Getting started using R for data analysis
R is one of the most popular data analytics tools out there, with a rich and vibrant community of users and contributors. In spite of its popularity in general (and particularly with amongst academics and statisticians), R is not a common tool to find in business or web analysts arsenal, where Excel and Google Analytics tend to reign supreme.
That is a real shame. R is a fantastic tool for exploring data, reworking it, visualizing it, developing models, and then comparing those models against your data sets. My work crunching data has become immeasurably easier and more pleasurable since I learnt R: I spend less time cleaning and organising data, and performing other boring things like formatting visualizations and checking for errors. I spend much more time actually mining data, deriving insights, testing and building on those insights.

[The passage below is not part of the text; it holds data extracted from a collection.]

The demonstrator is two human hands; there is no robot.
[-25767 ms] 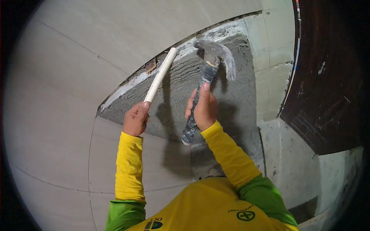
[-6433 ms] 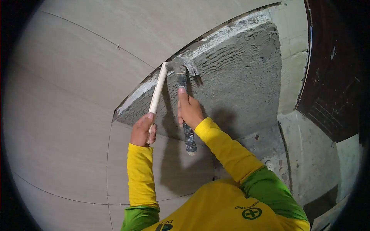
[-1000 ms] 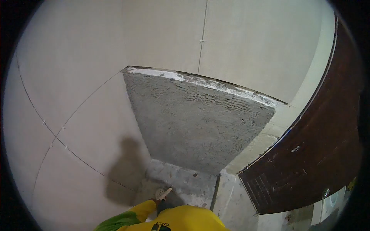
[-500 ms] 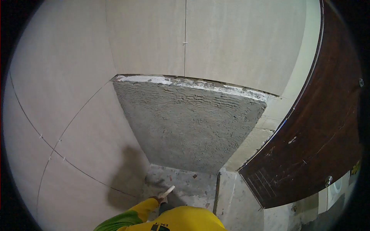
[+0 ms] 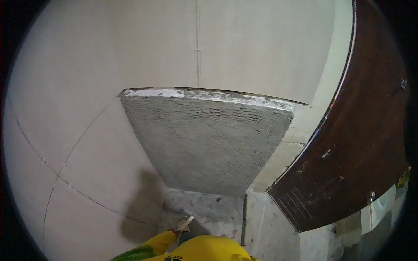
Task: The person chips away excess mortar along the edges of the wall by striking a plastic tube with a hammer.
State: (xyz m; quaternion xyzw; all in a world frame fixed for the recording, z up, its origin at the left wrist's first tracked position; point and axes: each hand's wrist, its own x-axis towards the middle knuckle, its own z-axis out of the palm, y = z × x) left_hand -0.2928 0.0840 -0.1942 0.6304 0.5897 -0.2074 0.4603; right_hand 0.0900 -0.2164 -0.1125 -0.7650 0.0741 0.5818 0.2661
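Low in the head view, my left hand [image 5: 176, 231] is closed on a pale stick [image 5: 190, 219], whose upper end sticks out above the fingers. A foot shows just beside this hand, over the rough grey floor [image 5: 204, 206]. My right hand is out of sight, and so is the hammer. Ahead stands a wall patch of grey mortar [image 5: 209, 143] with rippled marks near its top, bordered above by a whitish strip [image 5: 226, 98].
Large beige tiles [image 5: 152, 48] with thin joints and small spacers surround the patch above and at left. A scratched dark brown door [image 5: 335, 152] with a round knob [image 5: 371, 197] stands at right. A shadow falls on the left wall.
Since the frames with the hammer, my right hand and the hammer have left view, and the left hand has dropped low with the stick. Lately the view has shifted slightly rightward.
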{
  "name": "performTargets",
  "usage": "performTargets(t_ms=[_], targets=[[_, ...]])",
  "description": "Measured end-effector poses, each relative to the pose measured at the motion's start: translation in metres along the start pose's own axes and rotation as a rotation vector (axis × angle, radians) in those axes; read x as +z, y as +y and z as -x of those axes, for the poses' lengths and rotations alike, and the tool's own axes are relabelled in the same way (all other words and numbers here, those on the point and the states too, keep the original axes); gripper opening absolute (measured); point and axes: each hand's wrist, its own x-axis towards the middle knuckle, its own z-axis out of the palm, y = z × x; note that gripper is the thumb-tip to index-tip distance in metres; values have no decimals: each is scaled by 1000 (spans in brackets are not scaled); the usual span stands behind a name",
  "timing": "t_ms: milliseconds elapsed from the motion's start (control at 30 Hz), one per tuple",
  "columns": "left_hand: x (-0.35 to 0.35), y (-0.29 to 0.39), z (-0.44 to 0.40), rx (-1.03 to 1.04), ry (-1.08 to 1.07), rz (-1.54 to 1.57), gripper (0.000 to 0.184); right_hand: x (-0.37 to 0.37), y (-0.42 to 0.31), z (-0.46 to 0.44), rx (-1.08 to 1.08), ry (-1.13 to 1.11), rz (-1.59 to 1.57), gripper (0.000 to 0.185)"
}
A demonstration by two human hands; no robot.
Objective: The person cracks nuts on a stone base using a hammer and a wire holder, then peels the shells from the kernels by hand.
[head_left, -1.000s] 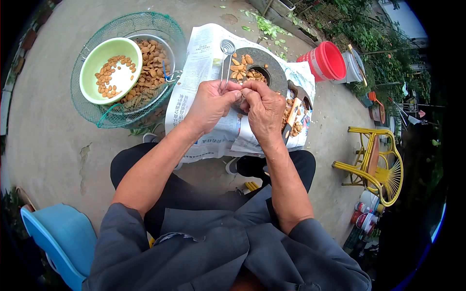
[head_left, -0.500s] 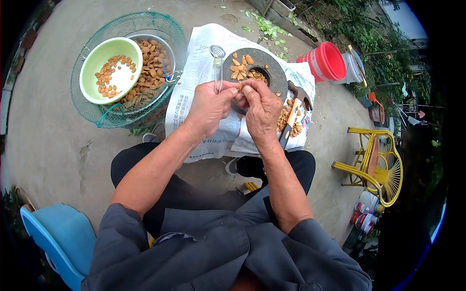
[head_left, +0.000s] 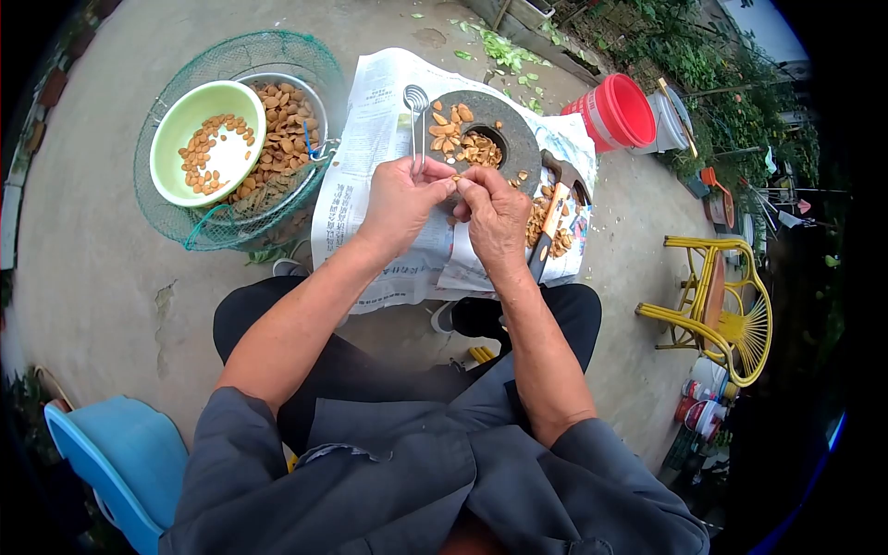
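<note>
My left hand is closed round the handle of a wire tool with a coiled metal head. Its thumb and finger also pinch a small brown kernel, which my right hand grips from the other side. Both hands meet over the near edge of a round grey stone, where shelled pieces lie and cracked shells fill the hollow. Under the stone are newspaper sheets. A knife with a wooden handle rests among shell bits to the right.
A pale green bowl with kernels stands on a metal basin of unshelled nuts, inside a green net basket. A red bucket is at upper right, a yellow chair at right, a blue tub at lower left.
The coiled tool has tipped upright and a little left since the first frame. My fingertips have shifted slightly, and the kernel between them now shows more clearly.
</note>
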Motion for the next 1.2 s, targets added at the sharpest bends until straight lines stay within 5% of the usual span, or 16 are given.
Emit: performTargets(t_ms=[100, 200, 400, 500, 533, 733, 1133, 1200], targets=[[-3, -8, -5, 58, 15, -184, 14, -5, -6, 2, -32, 40, 65, 11], [-3, -17, -11, 137, 80, -392, 11, -31, 13, 1, -370, 255, 471, 15], [-1, -20, -10, 381, 150, -782, 8, -100, 30, 44, -112, 364, 1033, 27], [-1, -19, -10, 374, 133, -837, 8, -107, 34, 61, 193, 231, 1060, 35], [-1, -17, -9, 361, 126, -860, 8, -107, 34, 62, 349, 173, 1004, 40], [-5, -27, -13, 282, 159, -660, 11, -111, 55, 62, 454, 181, 882, 49], [9, -14, -4, 459, 127, -732, 15, -111, 80, 60, 516, 290, -116, 15], [8, -3, -3, 328, 134, -653, 11, -113, 85, 59, 582, 274, -240, 10]])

Given how great it is, why is R used so little by business and web analysts? I think there are two reasons:
- People are put off by the command-line. The learning curve for command-line tools in general is steep initially. In addition, there are some quirks to the R language and syntax that make it puzzling for newbies who are familiar with other command-line tools for data analysis e.g. Python.
- Most business and web analysts spend more time describing data that actually deriving insights from it. For descriptive work, tools like Excel and BI / OLAP tools like Tableau are OK.
In order to encourage business and web analysts get started with R, we’ve put together a tutorial in the Analytics Cookbook geared specifically towards newbies who want to start playing with R. The purpose is to:
- Get started quickly, by working with real web analytics data from Snowplow
- Get started with visualizations, to make the data come alive
- Cover the basics of concepts like factors and data frames, which are core to the way R works
- Give enough of an overview with the example that someone who works through the tutorial can then go off and productively use the multitude of other resources out there to build their knowledge of R.